A Beleza da Arte Desgastada

Por que gostamos tanto de discos riscados, filmes manchados, VHS distorcido e outras imperfeições analógicas?

Renato Pincelli
3 min readNov 5, 2019

Por Colin Marshall, no Open Culture. Tradução de Renato Pincelli.

“QUALQUER COISA que você considere estranha, feia ou desagradável sobre uma mídia certamente vai se tornar sua marca de identidade”, escreveu Brian Eno em seu diário, publicado como A Year with Swollen Appendices [Um Ano com Apêndices Inchados]. “A distorção do CD, o tremular do vídeo digital, o som de merda do 8-bit — tudo isso vai ser apreciado assim que puder ser evitado”.

Eno escreveu isso em 1995, quando o áudio e o vídeo digitais eram tecnologias de ponta, cujo som e aparência ainda não pareciam muito certos. Mas pouco depois, quando os aparelhos de DVD chegaram ao mercado, tornando possível ver filmes numa clareza digital impecável, poucos consumidores hesitaram em deixar o VHS de lado. Como alguém podia imaginar que um dia olharíamos para aquelas fitas volumosas e suas imagens instáveis e embaçadas com nostalgia?

Se você já teve a experiência de assistir o YouTube, já percebeu como seus criadores se esforçam para introduzir deliberadamente em seus vídeos os artefatos sonoros e visuais da era pré-digital — da mistura de cores do VHS e dos riscos da superfície dos filmes à rouquidão dos discos de vinil e o chiado das fitas cassete.

“Por que somos atraídos pelas falhas que passamos mais de um século tentando remover de nossas mídias?”, pergunta Noah Lefevre, criador do canal do YouTube Polyphonic num vídeo-ensaio intitulado “The Beauty of Degraded Media [A Beleza da Mídia Degradada]”. Ele encontra exemplos em qualquer lugar online, mesmo que longe de sua plataforma: os inúmeros filtros pseudo-analógicos do Instagram, um app “construído sobre a adição artificial de defeitos e descolorações que desapareceram com a transição para a fotografia digital.”

Lefevre vai até mais longe e encontra o amor da humanidade pela mídia degradada em obras e formas de arte muito mais antigas que a internet.

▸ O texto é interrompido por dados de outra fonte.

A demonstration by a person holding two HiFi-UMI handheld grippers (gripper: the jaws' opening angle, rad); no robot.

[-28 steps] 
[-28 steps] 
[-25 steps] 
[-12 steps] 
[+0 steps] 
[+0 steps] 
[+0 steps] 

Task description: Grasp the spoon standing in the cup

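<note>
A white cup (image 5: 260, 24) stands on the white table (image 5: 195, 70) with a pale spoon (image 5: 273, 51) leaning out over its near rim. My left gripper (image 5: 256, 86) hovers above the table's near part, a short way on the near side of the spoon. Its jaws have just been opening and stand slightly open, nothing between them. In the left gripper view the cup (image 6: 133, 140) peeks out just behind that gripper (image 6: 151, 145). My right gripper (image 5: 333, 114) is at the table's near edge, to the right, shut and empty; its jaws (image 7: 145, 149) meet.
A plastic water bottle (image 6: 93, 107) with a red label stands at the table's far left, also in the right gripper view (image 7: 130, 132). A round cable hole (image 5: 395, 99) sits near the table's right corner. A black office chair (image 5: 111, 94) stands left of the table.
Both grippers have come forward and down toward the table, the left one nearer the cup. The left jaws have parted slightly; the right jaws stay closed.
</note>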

Um exemplo são as antigas estátuas gregas, hoje monocromáticas, que

“eram originalmente pintadas com cores brilhantes e fortes, mas à medida que a tinta foi se perdendo, a arte ganhou um novo sentido. O branco puro parece carregar uma beleza imaculada que reforça nossa percepção dos mitos e filosofias gregas depois de séculos.”

Lefrevre considera o que ele e outros criadores de mídia digital fazem hoje como uma espécie de kintsugi às avessas. Nesta tradicional arte japonesa, peças de cerâmica quebrada são reformadas com ligas visíveis de ouro e prata. “Em vez de preencher as falhas de objetos imperfeitos, estamos criando falhas artificiais em objetos perfeitos.” Não importa se estamos assistindo vídeo-ensaios e mixes vaporwave ou vendo fitas VHS e escutando discos de vinil, “nós desejamos que nossa mídia tenha um quê de desgaste”. Ou, como Eno definiu, queremos ouvir “o som do fracasso”. Sempre quisemos ouvi-lo:

“A guitarra distorcida é o som de algo barulhento demais para o meio que deve carregá-lo. O cantor de blues com a voz rachada é o som de uma emoção poderosa demais para a garganta que a emite. A emoção do filme granulado, do preto-e-branco descorado, é a emoção de ver algo momentoso demais para a mídia em que se registra.”

Isso leva a um conselho para os artistas, algo que Eno — que fez uso deliberado da imperfeição tanto como produtor do U2 e David Bowie quanto de suas próprias artes visuais e musicais — sempre fez muito bem: “Quando a mídia falha de modo notável, especialmente se falha de novas maneiras, o espectador acredita que está acontecendo alguma coisa além de seus limites.” Isso era verdade para a arte dos anos 1990 e ainda mais verdadeiro para a arte de hoje.

Escritor e radialista estabelecido em Seul, Colin Marshall costuma fazer ensaios sobre urbanismo, línguas e culturas para títulos como “Guardian Cities”, “Los Angeles Review of Books”, “Boing Boing” e “Open Culture”, do qual é colaborador assíduo. Além de palestras em universidades de diversos países e participações mensais no “Koreascape” (programa de urbanismo da rádio sul-coreana TBS), Marshall também produz a vídeo-série “The City in Cinema”, onde examina como as cidades aparecem nos filmes. O presente artigo sobre o apelo da mídia desgastada foi publicado originalmente pelo “Open Culture” em 29/10/2019.